Embracing Huge Numbers of Volatile Clients: Web Sites as Distributed Video Analysis Engines via Service Overlay

Mori Memorial Research Fund Report (2010 Academic Year)

By Jeremy Hall – 1st Year Doctor's Program

Kiyoki Laboratory

February 27th 2011

Overview

This semester I focused on how to organize a website and its users into a platform for performing massively parallel and distributed video analysis. I submitted my research to the IEEE ICWS 2011 (International Conference on Web Services) conference:

http://conferences.computer.org/icws/2011/

Titled: "Embracing Huge Numbers of Volatile Clients: Web Sites as Distributed Video Analysis Engines via Service Overlay"

This paper is still pending acceptance.

Research Abstract

The following is the abstract I used for the IEEE ICWS 2011 conference paper, and nicely summarizes the research I engaged in:

"This paper describes a platform that uses a service-overlay to enhance the abilities of an existing website’s infrastructure to handle massive distributed analysis.
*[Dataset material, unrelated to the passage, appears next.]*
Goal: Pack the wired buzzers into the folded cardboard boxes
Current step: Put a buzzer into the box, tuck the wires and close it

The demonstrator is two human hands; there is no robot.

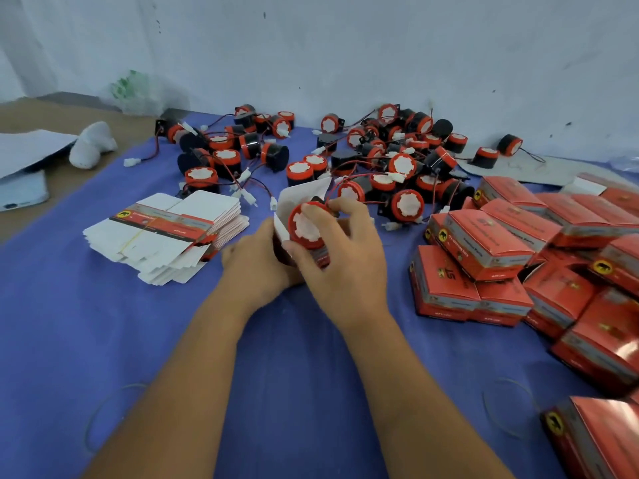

This platform utilizes the collective power of a website’s users as the primary platform upon which this analysis occurs without interfering with those users’ experience of the website they are browsing. The platform employs a novel task-allocation strategy specifically tailored to the realities of web infrastructure, able to handle large numbers of extremely volatile and unreliable clients by distributing the role of task-allocation itself, and completely forgoing the management of clients. The role of the platform is to separate the distributed analysis which runs on top of the platform from the chosen task-allocation strategy. Due to constraints on the type of distributed analysis that can be performed by this platform, this paper focuses on video analysis which is especially well suited to the strengths of the platform, and discusses a prototype implementation of an advanced content-based video analysis algorithm. Finally, the behavior of the platform is verified based on experiments performed with a prototype implementation and a separate task-allocation simulator.”

Overview and Goal of our Platform

This research focuses on overlaying a platform for performing video analysis on top of a website. Web infrastructure poses unique challenges as compared to other environments where current distributed computing technology runs. Our platform must deal with extremely volatile clients, which place the video analysis they are participating in as extremely low priority, and thus our platform must be able to handle thousands of clients connecting and disconnecting at will, with no warning or communications as to the clients' intentions. Other distributed systems focus on closely monitoring and controlling the clients participating in a distributed analysis. Our platform takes a completely different approach however, in order to take full advantage of web infrastructure's parallelism and scalability, so that it can run on existing resources.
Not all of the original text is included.